Грустно было бы описывать все злоключения утенка в течение этой суровой зимы. Когда же солнце стало снова пригревать землю своими теплыми лучами, он залег в болото, в камыши. Вот запели и жаворонки. Наступила весна.
Утенок взмахнул крыльями и полетел. Теперь крылья его шумели и были куда крепче прежнего, — не успел он опомниться, как очутился в большом саду. Яблони тут стояли все в цвету, душистая сирень склоняла свои длинные зеленые ветви над извилистым каналом.
Ах, как тут было хорошо, как пахло весною! Вдруг из зарослей выплыли три чудных белых лебедя. Они плыли так легко и плавно, словно скользили по воде. Утенок узнал красивых птиц, и его охватила какая-то странная грусть.
«Полечу-ка я к этим царственным птицам! Они, наверное, убьют меня за то, что я такой безобразный, осмелился приблизиться к ним — ну и пусть! Лучше пусть они меня прогонят, чем сносить щипки уток и кур и пинки птичницы да терпеть холод и голод зимой».
И он слетел на воду и поплыл навстречу красавцам лебедям, а те, завидев его, тоже устремились к нему.
— Убейте меня! — сказал бедняжка и опустил голову, ожидая смерти.
Но что же он увидел в чистой, как зеркало, воде? Свое собственное отражение. И теперь он был уже не безобразной темносерой птицей, а лебедем!
Не беда появиться на свет в утином гнезде, если ты вылупился из лебединого яйца.

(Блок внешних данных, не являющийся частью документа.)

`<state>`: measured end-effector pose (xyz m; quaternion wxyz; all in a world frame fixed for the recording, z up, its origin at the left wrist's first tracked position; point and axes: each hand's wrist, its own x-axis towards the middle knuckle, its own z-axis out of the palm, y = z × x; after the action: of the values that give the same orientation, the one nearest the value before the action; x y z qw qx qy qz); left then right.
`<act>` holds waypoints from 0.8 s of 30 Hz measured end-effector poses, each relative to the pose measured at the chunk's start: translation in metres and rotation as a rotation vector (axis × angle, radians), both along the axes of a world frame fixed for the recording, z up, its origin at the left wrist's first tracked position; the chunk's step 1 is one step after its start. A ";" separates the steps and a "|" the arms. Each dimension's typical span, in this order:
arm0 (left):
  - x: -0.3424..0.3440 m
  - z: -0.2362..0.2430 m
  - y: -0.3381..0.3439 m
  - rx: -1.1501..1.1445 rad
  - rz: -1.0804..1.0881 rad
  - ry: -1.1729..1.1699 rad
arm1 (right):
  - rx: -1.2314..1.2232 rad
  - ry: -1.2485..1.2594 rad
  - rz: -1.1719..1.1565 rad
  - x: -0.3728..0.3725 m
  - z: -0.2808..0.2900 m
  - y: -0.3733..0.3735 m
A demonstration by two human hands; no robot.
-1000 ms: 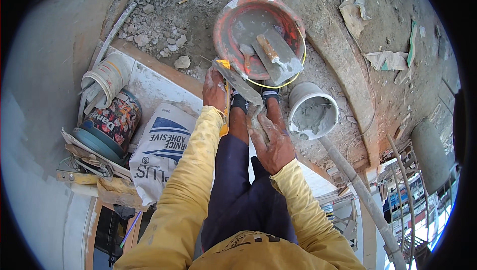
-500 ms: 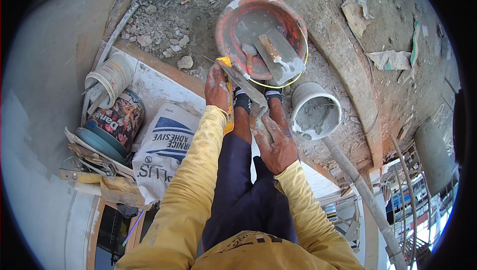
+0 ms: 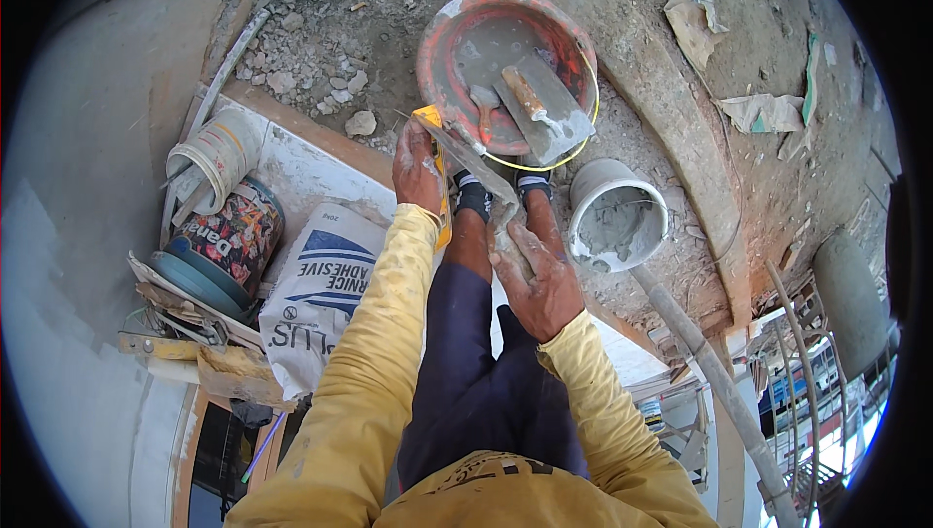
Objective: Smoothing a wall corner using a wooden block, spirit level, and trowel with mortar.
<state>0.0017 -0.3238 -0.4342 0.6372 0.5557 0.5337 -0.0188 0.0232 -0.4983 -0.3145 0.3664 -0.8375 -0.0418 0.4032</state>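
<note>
My left hand (image 3: 416,176) is closed around a yellow tool that looks like a spirit level (image 3: 445,227), held upright in front of my knees. In my right hand (image 3: 544,293) is the handle of a narrow, mortar-smeared trowel (image 3: 476,166). Its blade slants up to the left and lies against or just over the yellow tool's upper end; contact cannot be made out. Beyond my hands stands a red, mortar-coated basin (image 3: 432,66). A flat plastering trowel (image 3: 561,139) with a wooden handle and a paintbrush (image 3: 485,112) rest across it.
Right of my feet is a white bucket (image 3: 583,199) with grey mortar. At left lie an adhesive bag (image 3: 316,295), a patterned paint pail (image 3: 228,241) and a tipped white bucket (image 3: 219,154). A pole (image 3: 695,343) slants at lower right. Rubble (image 3: 301,66) covers the ground.
Both hands keep their grips. The yellow tool and my left hand have shifted slightly left and up, and the narrow trowel's blade has turned slightly against it.
</note>
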 end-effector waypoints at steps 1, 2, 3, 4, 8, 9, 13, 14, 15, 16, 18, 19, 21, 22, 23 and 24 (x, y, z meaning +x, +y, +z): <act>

Теперь он был рад, что перенес столько горя: он лучше мог оценить свое счастье и всю красоту, что его окружала. Большие лебеди плавали около него и гладили его клювами.
В сад прибежали маленькие дети, они стали бросать лебедям зерна и хлебные крошки, а самый младший закричал:
— Новый, новый!
Остальные подхватили: «Да, новый, новый!», и захлопали в ладоши, приплясывая от радости, потом побежали за отцом и матерью и стали снова бросать в воду крошки хлеба и пирожного. И все говорили, что новый лебедь — самый красивый. Такой молоденький, такой чудесный!
И старые лебеди склонили перед ним головы.
А он совсем смутился и невольно спрятал голову под крыло. Он не знал, что делать. Он был невыразимо счастлив, но ничуть не возгордился, — доброму сердцу чуждо высокомерие. Он помнил то время, когда все его презирали и преследовали; теперь же все говорили, что он прекраснейший между прекрасными! Сирень склонила к нему в воду свои душистые ветви, солнце ласкало его и грело… И вот крылья его зашумели, стройная шея выпрямилась, а из груди вырвался ликующий крик:
— Мог ли я мечтать о таком счастье, когда был гадким утенком!